▸ Task: Could you copy the whole listing below exactly as written?

########################################

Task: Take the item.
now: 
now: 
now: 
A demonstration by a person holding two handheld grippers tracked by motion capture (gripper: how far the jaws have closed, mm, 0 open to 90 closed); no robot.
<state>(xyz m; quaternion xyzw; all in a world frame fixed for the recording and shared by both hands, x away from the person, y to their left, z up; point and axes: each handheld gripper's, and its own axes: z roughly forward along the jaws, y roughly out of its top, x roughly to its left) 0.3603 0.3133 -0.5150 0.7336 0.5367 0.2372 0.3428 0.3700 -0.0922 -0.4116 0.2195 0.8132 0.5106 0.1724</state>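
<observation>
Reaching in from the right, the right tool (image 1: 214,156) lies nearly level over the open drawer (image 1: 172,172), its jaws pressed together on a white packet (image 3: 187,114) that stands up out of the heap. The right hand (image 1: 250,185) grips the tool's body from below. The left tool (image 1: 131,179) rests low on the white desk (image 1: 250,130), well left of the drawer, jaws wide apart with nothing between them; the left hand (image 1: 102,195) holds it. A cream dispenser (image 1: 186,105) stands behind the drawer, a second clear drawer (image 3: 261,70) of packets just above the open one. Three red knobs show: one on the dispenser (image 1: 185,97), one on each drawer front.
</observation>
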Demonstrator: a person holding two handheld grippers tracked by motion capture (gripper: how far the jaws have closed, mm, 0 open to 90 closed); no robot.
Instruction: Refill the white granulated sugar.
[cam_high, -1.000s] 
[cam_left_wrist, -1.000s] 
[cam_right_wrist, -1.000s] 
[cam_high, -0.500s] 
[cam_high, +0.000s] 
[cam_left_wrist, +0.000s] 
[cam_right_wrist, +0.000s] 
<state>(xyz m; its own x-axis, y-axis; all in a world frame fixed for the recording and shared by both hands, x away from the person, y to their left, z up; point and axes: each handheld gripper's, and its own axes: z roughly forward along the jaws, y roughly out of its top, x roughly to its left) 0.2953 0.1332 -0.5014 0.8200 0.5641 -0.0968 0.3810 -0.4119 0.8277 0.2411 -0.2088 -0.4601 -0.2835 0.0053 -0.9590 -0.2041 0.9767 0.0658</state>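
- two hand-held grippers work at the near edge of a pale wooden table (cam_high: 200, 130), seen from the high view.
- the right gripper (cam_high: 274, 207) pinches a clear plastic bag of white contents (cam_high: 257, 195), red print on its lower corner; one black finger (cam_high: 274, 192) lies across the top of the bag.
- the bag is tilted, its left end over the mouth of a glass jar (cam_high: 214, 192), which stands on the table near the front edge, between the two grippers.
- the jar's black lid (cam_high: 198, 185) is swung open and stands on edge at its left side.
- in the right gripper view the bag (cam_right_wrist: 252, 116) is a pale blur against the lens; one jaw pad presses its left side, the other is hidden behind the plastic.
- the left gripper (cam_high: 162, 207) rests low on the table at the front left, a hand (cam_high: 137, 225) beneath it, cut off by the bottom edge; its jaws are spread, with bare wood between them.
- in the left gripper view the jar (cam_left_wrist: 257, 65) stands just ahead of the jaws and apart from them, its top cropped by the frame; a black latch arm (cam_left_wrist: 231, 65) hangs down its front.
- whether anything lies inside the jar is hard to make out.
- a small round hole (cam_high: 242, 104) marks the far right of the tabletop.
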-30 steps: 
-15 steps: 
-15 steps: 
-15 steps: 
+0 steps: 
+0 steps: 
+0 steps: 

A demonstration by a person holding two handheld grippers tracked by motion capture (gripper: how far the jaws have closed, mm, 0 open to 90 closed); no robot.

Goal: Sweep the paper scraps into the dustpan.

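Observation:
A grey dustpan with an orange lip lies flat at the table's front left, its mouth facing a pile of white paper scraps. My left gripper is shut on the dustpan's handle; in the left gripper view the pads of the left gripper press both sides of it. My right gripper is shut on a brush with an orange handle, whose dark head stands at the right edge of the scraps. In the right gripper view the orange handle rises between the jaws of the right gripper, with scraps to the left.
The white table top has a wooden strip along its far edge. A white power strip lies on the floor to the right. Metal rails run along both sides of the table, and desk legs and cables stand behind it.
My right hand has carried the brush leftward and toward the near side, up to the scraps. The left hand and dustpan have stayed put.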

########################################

▸ Solution for this problem:
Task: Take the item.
now: 
now: 
now: 
A demonstration by a person holding two handheld grippers tracked by motion capture (gripper: how far the jaws have closed, mm, 0 open to 90 closed); no robot.
<state>(xyz m; quaternion xyzw; all in a world frame fixed for the recording and shared by both hands, x away from the person, y to their left, z up; point and axes: each handheld gripper's, and its own axes: z roughly forward along the jaws, y roughly out of its top, x roughly to its left) 0.3603 0.3133 -0.5150 0.7336 0.5367 0.2372 0.3428 0.3700 -0.0922 -0.4116 0.2195 0.8132 0.5106 0.1724</state>
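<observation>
Reaching in from the right, the right tool (image 1: 214,156) lies nearly level over the open drawer (image 1: 172,172), its jaws pressed together on a white packet (image 3: 187,114) that stands up out of the heap. The right hand (image 1: 250,185) grips the tool's body from below. The left tool (image 1: 131,179) rests low on the white desk (image 1: 250,130), well left of the drawer, jaws wide apart with nothing between them; the left hand (image 1: 102,195) holds it. A cream dispenser (image 1: 186,105) stands behind the drawer, a second clear drawer (image 3: 261,70) of packets just above the open one. Three red knobs show: one on the dispenser (image 1: 185,97), one on each drawer front.
</observation>
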Demonstrator: a person holding two handheld grippers tracked by motion capture (gripper: how far the jaws have closed, mm, 0 open to 90 closed); no robot.
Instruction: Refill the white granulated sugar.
[cam_high, -1.000s] 
[cam_left_wrist, -1.000s] 
[cam_right_wrist, -1.000s] 
[cam_high, -0.500s] 
[cam_high, +0.000s] 
[cam_left_wrist, +0.000s] 
[cam_right_wrist, +0.000s] 
<state>(xyz m; its own x-axis, y-axis; all in a world frame fixed for the recording and shared by both hands, x away from the person, y to their left, z up; point and axes: each handheld gripper's, and its own axes: z roughly forward along the jaws, y roughly out of its top, x roughly to its left) 0.2953 0.1332 -0.5014 0.8200 0.5641 -0.0968 0.3810 -0.4119 0.8277 0.2411 -0.2088 -0.4601 -0.2835 0.0053 -0.9590 -0.2041 0.9767 0.0658</state>
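- two hand-held grippers work at the near edge of a pale wooden table (cam_high: 200, 130), seen from the high view.
- the right gripper (cam_high: 274, 207) pinches a clear plastic bag of white contents (cam_high: 257, 195), red print on its lower corner; one black finger (cam_high: 274, 192) lies across the top of the bag.
- the bag is tilted, its left end over the mouth of a glass jar (cam_high: 214, 192), which stands on the table near the front edge, between the two grippers.
- the jar's black lid (cam_high: 198, 185) is swung open and stands on edge at its left side.
- in the right gripper view the bag (cam_right_wrist: 252, 116) is a pale blur against the lens; one jaw pad presses its left side, the other is hidden behind the plastic.
- the left gripper (cam_high: 162, 207) rests low on the table at the front left, a hand (cam_high: 137, 225) beneath it, cut off by the bottom edge; its jaws are spread, with bare wood between them.
- in the left gripper view the jar (cam_left_wrist: 257, 65) stands just ahead of the jaws and apart from them, its top cropped by the frame; a black latch arm (cam_left_wrist: 231, 65) hangs down its front.
- whether anything lies inside the jar is hard to make out.
- a small round hole (cam_high: 242, 104) marks the far right of the tabletop.
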-30 steps: 
-15 steps: 
-15 steps: 
-15 steps: 
+0 steps: 
+0 steps: 
+0 steps: 

A demonstration by a person holding two handheld grippers tracked by motion capture (gripper: how far the jaws have closed, mm, 0 open to 90 closed); no robot.

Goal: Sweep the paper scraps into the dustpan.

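Observation:
A grey dustpan with an orange lip lies flat at the table's front left, its mouth facing a pile of white paper scraps. My left gripper is shut on the dustpan's handle; in the left gripper view the pads of the left gripper press both sides of it. My right gripper is shut on a brush with an orange handle, whose dark head stands at the right edge of the scraps. In the right gripper view the orange handle rises between the jaws of the right gripper, with scraps to the left.
The white table top has a wooden strip along its far edge. A white power strip lies on the floor to the right. Metal rails run along both sides of the table, and desk legs and cables stand behind it.
My right hand has carried the brush leftward and toward the near side, up to the scraps. The left hand and dustpan have stayed put.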

There's nothing left to add to the output.